Assignment:
Copy nothing from the entries below except the lines from the one containing "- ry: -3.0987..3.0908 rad" through the one containing "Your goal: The", and copy those exactly.

[Stored records]
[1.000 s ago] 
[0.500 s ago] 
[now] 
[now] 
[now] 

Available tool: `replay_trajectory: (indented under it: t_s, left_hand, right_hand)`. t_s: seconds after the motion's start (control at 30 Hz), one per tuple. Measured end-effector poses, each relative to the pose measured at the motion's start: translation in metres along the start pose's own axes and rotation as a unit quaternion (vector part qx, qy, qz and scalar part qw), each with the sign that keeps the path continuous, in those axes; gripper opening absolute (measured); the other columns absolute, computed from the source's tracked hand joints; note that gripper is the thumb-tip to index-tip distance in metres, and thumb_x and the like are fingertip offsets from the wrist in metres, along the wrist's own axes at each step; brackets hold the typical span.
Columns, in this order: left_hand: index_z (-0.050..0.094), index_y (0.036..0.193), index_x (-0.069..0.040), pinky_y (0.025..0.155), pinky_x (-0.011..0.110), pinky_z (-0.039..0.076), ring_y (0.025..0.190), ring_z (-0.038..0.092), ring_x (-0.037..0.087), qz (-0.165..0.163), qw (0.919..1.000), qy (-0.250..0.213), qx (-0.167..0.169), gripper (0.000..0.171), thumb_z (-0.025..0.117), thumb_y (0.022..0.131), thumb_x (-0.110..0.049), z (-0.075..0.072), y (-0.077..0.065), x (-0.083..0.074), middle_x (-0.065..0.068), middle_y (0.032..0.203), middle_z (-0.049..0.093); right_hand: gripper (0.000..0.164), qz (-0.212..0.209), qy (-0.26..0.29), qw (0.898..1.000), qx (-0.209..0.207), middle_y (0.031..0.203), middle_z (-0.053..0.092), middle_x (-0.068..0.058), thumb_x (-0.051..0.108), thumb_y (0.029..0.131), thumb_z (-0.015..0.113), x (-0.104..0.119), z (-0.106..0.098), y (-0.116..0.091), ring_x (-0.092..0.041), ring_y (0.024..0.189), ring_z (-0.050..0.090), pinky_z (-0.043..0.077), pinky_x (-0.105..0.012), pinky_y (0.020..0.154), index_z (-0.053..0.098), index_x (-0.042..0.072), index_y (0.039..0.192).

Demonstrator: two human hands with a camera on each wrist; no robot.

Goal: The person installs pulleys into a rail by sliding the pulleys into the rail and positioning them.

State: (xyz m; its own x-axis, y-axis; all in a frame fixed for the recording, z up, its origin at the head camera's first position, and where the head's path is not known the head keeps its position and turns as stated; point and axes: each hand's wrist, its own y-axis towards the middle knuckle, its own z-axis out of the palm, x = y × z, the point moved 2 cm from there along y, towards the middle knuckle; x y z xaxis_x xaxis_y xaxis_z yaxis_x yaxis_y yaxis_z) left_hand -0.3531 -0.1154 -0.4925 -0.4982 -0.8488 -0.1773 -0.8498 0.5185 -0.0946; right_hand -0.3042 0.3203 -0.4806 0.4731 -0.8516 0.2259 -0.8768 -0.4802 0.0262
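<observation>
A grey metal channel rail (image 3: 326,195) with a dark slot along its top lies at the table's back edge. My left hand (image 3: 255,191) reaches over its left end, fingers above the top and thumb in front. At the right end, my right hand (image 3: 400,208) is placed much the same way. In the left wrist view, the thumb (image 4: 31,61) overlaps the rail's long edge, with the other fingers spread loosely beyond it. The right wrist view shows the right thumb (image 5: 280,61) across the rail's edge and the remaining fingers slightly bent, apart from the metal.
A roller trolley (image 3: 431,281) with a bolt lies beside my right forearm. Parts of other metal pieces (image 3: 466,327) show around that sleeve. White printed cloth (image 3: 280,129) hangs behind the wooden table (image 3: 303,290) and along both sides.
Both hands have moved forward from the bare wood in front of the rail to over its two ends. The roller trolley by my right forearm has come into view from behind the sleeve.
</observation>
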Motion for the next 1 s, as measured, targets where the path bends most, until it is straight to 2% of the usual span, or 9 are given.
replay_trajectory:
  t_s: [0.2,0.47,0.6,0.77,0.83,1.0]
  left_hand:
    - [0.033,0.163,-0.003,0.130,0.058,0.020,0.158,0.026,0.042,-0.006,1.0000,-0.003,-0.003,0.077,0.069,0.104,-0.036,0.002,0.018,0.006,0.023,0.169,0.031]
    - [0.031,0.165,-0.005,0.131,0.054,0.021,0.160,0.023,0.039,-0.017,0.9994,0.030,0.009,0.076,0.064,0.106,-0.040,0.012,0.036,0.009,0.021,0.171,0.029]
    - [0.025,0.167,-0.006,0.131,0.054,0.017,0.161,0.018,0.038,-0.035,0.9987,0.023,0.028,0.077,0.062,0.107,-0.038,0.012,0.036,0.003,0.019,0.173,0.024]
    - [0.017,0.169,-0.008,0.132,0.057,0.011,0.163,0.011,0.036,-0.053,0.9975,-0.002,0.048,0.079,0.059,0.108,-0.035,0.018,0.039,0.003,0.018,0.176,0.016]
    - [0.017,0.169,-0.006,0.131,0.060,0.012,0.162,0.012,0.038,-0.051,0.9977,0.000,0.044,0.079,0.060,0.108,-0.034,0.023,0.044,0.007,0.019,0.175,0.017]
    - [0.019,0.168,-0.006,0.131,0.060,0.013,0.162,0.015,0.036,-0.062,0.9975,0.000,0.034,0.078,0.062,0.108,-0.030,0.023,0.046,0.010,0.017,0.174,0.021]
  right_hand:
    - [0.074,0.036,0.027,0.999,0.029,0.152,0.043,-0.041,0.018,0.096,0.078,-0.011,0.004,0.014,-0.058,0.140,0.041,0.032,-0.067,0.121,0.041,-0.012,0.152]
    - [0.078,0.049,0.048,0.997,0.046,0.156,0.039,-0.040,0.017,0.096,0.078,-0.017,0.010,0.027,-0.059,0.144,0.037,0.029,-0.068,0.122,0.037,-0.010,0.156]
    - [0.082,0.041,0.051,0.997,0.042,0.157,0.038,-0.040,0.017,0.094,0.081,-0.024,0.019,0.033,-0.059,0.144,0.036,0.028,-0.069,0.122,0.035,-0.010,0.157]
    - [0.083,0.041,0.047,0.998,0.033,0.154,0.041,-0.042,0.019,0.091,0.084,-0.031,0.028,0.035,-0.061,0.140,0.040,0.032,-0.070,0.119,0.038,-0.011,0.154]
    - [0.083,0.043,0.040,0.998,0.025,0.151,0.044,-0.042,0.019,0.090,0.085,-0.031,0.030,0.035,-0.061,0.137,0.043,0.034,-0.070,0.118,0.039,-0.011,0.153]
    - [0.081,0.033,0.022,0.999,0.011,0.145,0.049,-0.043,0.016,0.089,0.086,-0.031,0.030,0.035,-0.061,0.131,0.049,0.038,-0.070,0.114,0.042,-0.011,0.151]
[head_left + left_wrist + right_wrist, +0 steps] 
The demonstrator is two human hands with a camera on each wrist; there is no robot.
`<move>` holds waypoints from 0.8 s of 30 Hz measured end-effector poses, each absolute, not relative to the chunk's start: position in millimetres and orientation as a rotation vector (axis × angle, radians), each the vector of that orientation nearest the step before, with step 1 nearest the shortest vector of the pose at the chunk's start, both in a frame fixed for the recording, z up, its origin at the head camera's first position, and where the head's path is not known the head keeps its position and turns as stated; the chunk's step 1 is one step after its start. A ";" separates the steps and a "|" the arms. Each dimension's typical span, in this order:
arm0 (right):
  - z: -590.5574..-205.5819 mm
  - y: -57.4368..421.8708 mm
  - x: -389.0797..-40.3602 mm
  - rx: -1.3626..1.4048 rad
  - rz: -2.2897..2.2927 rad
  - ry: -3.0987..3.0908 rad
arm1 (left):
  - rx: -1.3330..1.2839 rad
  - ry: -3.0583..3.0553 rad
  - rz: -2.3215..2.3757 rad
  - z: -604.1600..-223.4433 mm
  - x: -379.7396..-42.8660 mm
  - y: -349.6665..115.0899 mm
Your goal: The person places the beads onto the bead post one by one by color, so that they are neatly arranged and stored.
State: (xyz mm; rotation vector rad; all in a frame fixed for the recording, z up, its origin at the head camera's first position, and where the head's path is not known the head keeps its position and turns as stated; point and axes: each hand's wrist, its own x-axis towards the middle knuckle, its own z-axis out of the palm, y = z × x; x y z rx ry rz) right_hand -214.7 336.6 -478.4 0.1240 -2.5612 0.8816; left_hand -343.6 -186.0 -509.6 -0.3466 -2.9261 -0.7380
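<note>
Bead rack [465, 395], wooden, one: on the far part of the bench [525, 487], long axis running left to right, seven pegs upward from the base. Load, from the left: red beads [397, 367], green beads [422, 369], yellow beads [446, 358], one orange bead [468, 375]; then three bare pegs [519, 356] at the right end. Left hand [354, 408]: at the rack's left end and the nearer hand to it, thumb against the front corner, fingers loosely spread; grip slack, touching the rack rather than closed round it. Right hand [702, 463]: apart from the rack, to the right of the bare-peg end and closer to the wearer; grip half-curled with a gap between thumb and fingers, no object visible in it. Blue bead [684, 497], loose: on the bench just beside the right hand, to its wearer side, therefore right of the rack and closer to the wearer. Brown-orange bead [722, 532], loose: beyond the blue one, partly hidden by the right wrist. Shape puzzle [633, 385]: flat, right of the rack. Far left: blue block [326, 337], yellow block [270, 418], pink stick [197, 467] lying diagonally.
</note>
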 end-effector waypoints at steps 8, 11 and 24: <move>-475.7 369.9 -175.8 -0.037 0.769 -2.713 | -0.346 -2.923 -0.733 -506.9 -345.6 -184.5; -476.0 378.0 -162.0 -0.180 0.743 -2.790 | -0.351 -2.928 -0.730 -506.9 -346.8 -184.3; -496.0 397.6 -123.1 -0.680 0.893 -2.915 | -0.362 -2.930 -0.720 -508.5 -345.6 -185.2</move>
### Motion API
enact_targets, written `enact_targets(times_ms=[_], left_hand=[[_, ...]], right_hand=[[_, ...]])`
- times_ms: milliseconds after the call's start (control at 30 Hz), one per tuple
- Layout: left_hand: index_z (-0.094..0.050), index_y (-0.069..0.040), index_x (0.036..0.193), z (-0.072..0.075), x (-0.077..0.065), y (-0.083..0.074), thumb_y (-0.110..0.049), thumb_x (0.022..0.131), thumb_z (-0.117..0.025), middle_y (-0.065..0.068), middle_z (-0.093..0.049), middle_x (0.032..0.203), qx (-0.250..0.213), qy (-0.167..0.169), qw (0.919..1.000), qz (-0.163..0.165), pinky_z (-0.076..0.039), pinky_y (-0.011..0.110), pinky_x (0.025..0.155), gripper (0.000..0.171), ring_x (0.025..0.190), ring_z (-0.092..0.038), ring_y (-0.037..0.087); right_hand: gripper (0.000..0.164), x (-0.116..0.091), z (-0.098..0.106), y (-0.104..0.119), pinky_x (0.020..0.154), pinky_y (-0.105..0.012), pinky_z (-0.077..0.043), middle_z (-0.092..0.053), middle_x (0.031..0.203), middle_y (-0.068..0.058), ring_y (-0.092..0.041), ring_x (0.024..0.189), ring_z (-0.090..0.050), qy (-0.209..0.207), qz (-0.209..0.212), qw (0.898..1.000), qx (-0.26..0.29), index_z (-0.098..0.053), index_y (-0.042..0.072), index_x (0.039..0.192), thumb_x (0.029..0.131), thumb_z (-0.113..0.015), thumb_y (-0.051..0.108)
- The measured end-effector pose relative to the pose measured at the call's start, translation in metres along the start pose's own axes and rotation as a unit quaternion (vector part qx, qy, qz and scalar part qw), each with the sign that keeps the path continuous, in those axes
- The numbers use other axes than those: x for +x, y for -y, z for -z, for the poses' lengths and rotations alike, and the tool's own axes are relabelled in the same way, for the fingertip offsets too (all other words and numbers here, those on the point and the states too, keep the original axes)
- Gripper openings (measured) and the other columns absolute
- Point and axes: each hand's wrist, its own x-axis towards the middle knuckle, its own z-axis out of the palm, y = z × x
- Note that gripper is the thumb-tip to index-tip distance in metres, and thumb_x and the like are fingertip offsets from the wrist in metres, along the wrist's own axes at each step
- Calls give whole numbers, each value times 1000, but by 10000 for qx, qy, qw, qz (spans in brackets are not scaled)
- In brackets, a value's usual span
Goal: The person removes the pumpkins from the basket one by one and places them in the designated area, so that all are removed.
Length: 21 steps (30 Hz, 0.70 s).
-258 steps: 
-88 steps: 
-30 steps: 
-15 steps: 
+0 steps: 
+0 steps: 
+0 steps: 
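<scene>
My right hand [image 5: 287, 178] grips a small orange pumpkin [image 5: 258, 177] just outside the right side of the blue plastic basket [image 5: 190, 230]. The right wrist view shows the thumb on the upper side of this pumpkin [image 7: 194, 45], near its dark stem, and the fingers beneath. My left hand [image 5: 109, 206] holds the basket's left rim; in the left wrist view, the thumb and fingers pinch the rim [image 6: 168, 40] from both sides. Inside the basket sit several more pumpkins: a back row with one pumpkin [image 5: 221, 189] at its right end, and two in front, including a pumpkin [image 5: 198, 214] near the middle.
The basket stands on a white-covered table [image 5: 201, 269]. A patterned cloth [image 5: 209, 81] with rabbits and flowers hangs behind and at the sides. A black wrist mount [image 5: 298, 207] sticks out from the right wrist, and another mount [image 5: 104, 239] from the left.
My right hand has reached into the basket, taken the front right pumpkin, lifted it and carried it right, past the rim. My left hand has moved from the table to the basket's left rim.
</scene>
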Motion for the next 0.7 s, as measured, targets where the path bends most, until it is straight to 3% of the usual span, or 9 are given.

Solution to this problem:
  - ry: -3.0987..3.0908 rad
arm1 (left):
  - rx: -1.3330..1.2839 rad
  - ry: -3.0583..3.0553 rad
  - rz: -2.3215..2.3757 rad
  - z: -604.1600..-223.4433 mm
  - x: -379.7396..-42.8660 mm
  - y: -349.6665..115.0899 mm
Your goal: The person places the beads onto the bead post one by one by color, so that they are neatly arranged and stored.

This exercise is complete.